Semantic Context-aware mOdality fUsion Transformer (SCOUT): A Context-Aware Multimodal Transformer for Concept-Grounded Pathology Report Generation

arXiv cs.CV / 5/5/2026

📰 NewsDeveloper Stack & InfrastructureModels & Research

Key Points

  • The paper introduces SCOUT, a context-aware multimodal Transformer designed to generate clinically grounded pathology reports from whole-slide images (WSIs) rather than relying only on fluent but concept-uncharted generation.
  • SCOUT progressively conditions visual representations using both global slide context and explicit diagnostic concepts, integrating local histological patterns, slide-level architecture, and expert-curated semantic descriptors in a unified learning framework.
  • The method improves interpretability and clinical coherence by dynamically refining image features during encoding and using depth-aware contextual modulation plus adaptive multimodal fusion during text generation.
  • Experiments using CONCH1.5 features show SCOUT outperforms prior approaches (WSI-Caption, HistGen, and BiGen) across multiple benchmarks, achieving top BLEU-1 to BLEU-4 and METEOR scores and the best ROUGE-L on selected datasets.
  • On TCGA-BRCA, SCOUT reports strong metric gains (e.g., BLEU-1/2/3/4 and METEOR), and it also delivers high scores on REG 2025, supporting the effectiveness of progressive contextual conditioning for concept-grounded pathology report generation.

Abstract

Whole-slide images (WSIs) present a fundamental challenge for computational pathology due to their extreme resolution, multi-scale heterogeneity, and the requirement for clinically reliable interpretation. Although recent pathology foundation models have enabled fluent report generation, they often lack clinical grounding, failing to accurately represent key diagnostic concepts and relationships observed by pathologists. This limitation arises from the difficulty of integrating heterogeneous visual evidence spanning fine-grained cellular patterns, slide-level tissue architecture, and high-level diagnostic concepts, while maintaining interpretability and clinical coherence. Here we present SCOUT: Semantic Context-aware mOdality fUsion Transformer, a context-aware concept-grounded multimodal framework for pathology report generation that enables progressive conditioning of image representations by global slide information and explicit diagnostic concepts.
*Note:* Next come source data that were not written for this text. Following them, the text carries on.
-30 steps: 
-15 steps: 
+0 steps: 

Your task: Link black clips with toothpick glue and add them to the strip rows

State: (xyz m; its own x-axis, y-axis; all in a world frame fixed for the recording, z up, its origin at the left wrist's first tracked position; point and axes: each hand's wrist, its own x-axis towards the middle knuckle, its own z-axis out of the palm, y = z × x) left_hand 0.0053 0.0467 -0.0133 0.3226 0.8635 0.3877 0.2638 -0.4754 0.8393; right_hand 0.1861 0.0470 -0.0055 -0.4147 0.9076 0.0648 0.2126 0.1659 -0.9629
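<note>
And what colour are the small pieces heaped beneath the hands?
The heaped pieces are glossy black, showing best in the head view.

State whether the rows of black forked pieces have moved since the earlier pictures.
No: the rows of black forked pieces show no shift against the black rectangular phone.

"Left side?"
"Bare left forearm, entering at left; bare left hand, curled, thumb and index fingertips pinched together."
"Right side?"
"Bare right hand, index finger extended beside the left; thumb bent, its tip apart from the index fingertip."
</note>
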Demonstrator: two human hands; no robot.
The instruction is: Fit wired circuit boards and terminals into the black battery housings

The method integrates local histological patterns, whole-slide context, and expert-curated semantic descriptors within a unified learning paradigm, allowing visual features to be dynamically refined throughout the encoding process. By combining depth-aware contextual modulation with adaptive multimodal fusion during text generation, the framework produces clinically coherent reports while preserving complementarity across representational scales. Using CONCH1.5 features, we evaluate SCOUT against WSI-Caption, HistGen, and BiGen on TCGA-BRCA, MICCAI REG, and HistAI. SCOUT achieves the best BLEU-1 to BLEU-4 and METEOR scores on all datasets, plus the best ROUGE-L on TCGA-BRCA and MICCAI REG. On TCGA-BRCA, it reaches 0.436/0.303/0.202/0.156 BLEU-1/2/3/4 and 0.204 METEOR; on REG 2025, it achieves 0.865/0.834/0.805/0.780 and 0.568. These results support progressive contextual conditioning for grounded pathology report generation.